======== DATA RECORDS

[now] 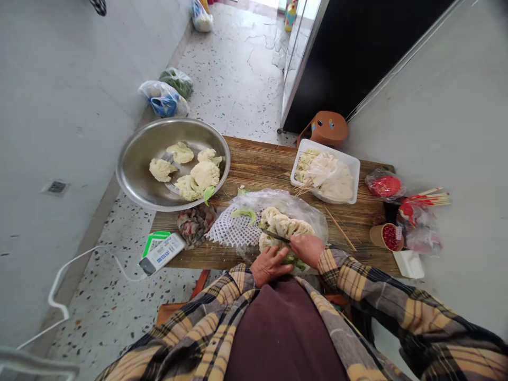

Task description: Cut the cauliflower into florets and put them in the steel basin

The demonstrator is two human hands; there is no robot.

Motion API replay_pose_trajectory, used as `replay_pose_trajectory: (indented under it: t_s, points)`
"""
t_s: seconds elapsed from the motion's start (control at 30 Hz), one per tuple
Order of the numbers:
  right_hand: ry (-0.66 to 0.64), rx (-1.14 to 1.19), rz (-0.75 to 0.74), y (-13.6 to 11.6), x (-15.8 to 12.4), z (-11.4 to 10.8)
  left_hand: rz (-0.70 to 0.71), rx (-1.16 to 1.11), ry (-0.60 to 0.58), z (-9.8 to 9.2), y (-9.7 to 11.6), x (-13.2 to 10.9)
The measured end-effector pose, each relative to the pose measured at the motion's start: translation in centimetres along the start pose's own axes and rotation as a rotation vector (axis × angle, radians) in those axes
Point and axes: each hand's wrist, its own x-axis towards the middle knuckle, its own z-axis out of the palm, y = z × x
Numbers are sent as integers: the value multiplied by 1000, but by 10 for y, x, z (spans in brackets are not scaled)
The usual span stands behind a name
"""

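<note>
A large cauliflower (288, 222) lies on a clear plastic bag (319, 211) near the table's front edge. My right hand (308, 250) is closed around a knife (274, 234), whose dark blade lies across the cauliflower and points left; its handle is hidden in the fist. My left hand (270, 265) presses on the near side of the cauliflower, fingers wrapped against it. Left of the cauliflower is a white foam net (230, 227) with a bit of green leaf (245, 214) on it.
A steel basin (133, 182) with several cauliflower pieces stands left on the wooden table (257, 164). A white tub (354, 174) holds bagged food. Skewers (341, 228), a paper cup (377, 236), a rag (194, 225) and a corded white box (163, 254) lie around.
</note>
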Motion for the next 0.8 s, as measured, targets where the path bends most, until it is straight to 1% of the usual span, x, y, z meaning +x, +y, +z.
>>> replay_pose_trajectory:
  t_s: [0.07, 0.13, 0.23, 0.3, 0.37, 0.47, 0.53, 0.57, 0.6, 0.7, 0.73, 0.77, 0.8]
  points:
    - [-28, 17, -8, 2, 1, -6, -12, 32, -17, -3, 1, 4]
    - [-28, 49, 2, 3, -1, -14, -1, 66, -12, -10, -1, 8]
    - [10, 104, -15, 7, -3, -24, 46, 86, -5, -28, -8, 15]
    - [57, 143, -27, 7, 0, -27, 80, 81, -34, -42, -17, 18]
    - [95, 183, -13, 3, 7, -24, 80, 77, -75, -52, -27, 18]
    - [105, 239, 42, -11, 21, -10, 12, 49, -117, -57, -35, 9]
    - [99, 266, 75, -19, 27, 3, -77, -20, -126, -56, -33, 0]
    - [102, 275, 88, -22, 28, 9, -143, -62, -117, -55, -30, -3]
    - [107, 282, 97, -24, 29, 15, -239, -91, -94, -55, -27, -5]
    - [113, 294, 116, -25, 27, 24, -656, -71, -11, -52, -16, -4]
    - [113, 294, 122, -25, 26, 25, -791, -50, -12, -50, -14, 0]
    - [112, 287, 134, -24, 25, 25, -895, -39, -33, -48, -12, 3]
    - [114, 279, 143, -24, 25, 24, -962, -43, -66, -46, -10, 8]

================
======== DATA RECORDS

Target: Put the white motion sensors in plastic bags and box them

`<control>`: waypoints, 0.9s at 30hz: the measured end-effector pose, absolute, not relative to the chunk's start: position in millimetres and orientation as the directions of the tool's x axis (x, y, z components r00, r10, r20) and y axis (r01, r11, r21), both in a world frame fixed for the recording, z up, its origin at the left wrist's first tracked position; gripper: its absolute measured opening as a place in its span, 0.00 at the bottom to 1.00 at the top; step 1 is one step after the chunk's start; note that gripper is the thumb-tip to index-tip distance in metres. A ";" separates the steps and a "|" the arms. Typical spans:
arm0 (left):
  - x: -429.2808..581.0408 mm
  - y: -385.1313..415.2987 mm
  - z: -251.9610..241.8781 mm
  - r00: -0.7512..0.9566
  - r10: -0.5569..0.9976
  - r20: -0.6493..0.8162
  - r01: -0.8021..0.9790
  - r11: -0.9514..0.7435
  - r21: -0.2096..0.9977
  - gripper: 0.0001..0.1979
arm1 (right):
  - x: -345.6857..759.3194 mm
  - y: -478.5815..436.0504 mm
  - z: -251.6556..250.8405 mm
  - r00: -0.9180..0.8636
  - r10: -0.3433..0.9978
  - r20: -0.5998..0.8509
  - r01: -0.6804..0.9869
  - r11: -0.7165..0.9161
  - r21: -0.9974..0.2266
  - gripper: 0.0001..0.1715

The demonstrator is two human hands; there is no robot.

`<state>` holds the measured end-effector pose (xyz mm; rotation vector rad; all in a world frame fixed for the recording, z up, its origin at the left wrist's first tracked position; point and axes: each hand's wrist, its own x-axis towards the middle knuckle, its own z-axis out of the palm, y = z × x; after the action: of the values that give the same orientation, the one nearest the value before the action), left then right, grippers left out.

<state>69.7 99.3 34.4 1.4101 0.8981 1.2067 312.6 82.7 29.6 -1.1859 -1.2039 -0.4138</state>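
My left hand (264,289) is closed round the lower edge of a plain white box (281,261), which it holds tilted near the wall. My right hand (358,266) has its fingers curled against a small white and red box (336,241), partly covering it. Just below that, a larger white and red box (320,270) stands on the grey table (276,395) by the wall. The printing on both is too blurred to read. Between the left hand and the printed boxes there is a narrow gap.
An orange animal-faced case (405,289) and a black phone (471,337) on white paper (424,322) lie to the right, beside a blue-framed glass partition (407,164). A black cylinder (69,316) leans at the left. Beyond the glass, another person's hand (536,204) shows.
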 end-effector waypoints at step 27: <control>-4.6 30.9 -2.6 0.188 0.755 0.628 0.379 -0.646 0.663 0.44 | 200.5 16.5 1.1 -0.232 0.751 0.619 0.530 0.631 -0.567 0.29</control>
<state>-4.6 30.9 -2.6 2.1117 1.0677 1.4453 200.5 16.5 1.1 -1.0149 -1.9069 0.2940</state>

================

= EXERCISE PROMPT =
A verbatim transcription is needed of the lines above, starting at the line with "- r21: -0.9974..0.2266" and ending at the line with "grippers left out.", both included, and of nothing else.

= OUTPUT FOR THIS EXERCISE =
  - r21: -0.9974..0.2266
  - gripper: 0.0001..0.1715

The demonstrator is two human hands; there is no robot.

`<state>` holds the measured end-effector pose (xyz mm; rotation vector rad; all in a world frame fixed for the recording, z up, its origin at the left wrist's first tracked position; point and axes: each hand's wrist, its own x-axis towards the middle knuckle, its own z-axis out of the palm, y = z × x; after the action: of the values that give the same orientation, the one nearest the value before the action), left then right, grippers left out.

Nothing else is left to add to this answer.